Позиция Крейтлеров, на наш взгляд, страдает «узким» пониманием эмпатии, сводя ее к идентификации (сопереживанию) своей эмоции с эмоцией «другого». В действительности, речь идет об идентификации с «Я», в нашем случае – с художественным «Я» автора высказывания (прозаического или поэтического).

Подведем некоторые итоги. Физиогномическое чувство слова – это эмпатическая способность сопереживать автору «слова» на основе идентификации с ним. Чувство слова – это эстетическая способность, родственная способности интегрального чувства движения, воды, мяча и т.д. у спортсменов, которую специалисты не без оснований считают способностью, близкой к эстетической (Н.Н. Визитей). В основе этой способности – способность к моторному подражанию (конструктивный, продуктивный момент) и познавательные способности, ядро которых составляет деятельность воссоздающего воображения (реконструктивный, репродуктивный момент). Все это позволяет интерпретировать как внешне воспринятую ситуацию «слова», так и внутреннее собственное состояние при восприятии и моторном подражании «слову». В искусстве «чувство слова» – это эмпатическая способность сопереживать художественному «Я» реального или воображаемого «автора» слова.
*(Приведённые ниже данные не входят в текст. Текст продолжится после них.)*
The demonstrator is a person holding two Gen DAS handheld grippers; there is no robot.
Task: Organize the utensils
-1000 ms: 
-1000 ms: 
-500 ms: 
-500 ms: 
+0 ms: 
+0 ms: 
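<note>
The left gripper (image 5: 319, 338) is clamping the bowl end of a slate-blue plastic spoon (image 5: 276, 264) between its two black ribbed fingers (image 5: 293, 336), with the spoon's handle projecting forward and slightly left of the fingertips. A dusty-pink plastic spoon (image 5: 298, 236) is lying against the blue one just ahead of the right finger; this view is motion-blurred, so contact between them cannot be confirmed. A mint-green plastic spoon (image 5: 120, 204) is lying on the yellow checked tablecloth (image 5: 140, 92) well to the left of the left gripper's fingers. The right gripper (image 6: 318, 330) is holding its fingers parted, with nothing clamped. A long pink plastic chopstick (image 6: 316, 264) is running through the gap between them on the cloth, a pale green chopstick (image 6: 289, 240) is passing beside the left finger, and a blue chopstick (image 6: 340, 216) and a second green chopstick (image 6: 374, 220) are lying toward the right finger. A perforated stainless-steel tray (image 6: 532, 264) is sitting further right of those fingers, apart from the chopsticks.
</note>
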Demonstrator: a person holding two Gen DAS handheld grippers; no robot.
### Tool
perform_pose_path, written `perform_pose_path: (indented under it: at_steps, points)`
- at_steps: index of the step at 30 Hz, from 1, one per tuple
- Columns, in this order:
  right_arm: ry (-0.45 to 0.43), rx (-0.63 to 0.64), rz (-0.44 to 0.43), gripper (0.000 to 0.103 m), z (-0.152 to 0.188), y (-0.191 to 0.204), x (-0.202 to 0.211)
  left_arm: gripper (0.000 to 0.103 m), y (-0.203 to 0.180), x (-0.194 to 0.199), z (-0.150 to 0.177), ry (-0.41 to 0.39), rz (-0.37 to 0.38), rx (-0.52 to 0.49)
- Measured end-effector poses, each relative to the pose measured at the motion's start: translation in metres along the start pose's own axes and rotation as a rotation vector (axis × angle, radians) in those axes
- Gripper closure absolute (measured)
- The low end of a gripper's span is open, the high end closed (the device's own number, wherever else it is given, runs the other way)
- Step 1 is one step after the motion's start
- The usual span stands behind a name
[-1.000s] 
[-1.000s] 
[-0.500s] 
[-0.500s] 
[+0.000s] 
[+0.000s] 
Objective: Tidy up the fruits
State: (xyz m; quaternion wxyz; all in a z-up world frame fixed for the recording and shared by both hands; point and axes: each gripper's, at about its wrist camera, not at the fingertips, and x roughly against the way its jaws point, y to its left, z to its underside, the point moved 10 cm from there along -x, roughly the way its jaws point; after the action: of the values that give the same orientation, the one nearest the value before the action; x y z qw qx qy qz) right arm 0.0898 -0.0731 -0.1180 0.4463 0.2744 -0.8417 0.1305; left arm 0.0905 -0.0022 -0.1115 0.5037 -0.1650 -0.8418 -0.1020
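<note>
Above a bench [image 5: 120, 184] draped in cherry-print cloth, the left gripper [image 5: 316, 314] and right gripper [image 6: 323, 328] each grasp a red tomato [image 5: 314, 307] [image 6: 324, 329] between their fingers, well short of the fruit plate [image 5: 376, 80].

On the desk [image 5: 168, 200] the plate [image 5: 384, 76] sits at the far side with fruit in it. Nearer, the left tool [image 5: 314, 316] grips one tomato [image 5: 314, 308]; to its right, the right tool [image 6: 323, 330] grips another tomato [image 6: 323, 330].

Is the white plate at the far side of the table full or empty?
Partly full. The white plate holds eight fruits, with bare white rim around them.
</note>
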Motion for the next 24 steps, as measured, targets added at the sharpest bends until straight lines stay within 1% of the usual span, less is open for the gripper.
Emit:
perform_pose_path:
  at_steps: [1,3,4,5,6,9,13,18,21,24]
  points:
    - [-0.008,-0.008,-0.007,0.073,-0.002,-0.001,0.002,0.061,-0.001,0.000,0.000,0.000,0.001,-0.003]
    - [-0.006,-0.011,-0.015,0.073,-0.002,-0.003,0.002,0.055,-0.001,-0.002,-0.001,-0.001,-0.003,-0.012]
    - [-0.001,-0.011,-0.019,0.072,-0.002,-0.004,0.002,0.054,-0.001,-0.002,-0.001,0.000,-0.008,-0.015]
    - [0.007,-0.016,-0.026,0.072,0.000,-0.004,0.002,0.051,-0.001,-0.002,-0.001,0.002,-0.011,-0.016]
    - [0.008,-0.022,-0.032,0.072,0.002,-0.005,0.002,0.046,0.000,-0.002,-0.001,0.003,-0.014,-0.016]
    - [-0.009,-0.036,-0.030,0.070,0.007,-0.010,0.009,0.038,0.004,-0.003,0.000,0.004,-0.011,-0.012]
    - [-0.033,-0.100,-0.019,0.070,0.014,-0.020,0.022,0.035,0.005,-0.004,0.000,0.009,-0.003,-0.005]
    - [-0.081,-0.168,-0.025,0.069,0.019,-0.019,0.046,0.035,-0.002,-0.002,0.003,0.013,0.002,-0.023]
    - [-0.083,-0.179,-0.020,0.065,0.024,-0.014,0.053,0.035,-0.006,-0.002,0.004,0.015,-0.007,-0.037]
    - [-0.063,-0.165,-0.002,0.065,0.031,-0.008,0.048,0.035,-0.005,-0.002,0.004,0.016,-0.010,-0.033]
Отмеченная способность необходима как писателям, поэтам, так и исполнителям (чтецам, вокалистам и др.), художественным критикам и всем слушателям и читателям произведений, компонентом которых является художественное слово. И хотя в каждом виде художественной деятельности есть своеобразие в появлении этой способности, основные психологические механизмы, которые кратко были обозначены выше, едины.